=== DATA SECTION ===
—————
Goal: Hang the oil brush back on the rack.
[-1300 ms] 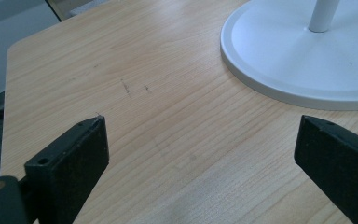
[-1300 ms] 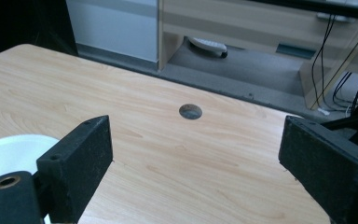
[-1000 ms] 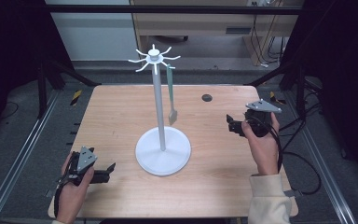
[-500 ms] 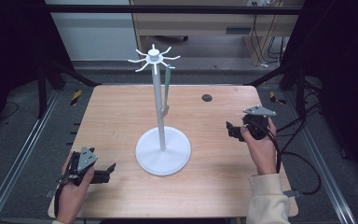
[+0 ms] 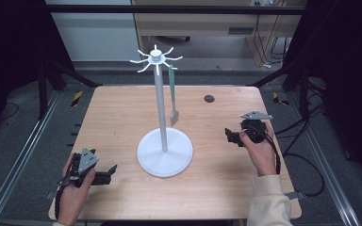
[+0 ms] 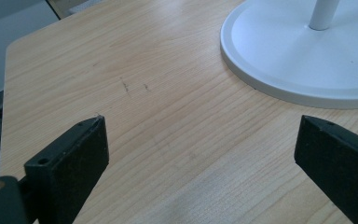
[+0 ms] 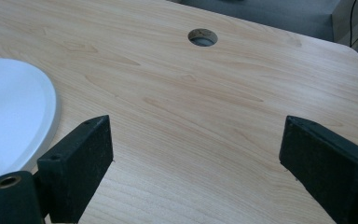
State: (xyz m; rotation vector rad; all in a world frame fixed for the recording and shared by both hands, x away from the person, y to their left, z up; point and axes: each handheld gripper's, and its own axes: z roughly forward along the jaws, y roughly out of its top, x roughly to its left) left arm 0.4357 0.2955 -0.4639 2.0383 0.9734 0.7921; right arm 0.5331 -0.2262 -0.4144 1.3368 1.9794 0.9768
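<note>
Two wide-spread grippers (image 5: 111, 170) (image 5: 228, 135) beside smooth white round-based stand (image 5: 164, 151).

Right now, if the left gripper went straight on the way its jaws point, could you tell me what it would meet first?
Probably the round white base of the hook stand: the left gripper, jaws open, points over bare wooden table toward its rim, though the rim sits somewhat to one side, so it might just pass.
</note>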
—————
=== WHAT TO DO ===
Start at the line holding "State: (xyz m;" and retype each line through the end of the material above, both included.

=== SOLUTION FOR THIS PROBLEM ===
State: (xyz m; rotation vector rad; all in a world frame fixed for the recording and shared by both hands, x away from the person, y to their left, z up; point and axes: each handheld gripper's, and its own axes: z roughly forward along the jaws, y roughly out of its top, x roughly to its left) left arm 0.4357 0.2955 -0.4639 2.0383 0.9734 0.7921; right arm 0.5331 -0.2262 -0.4144 1.3368 1.9794 0.9768
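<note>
Two wide-spread grippers (image 5: 111, 170) (image 5: 228, 135) beside smooth white round-based stand (image 5: 164, 151).

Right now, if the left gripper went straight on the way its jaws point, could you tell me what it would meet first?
Probably the round white base of the hook stand: the left gripper, jaws open, points over bare wooden table toward its rim, though the rim sits somewhat to one side, so it might just pass.
</note>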

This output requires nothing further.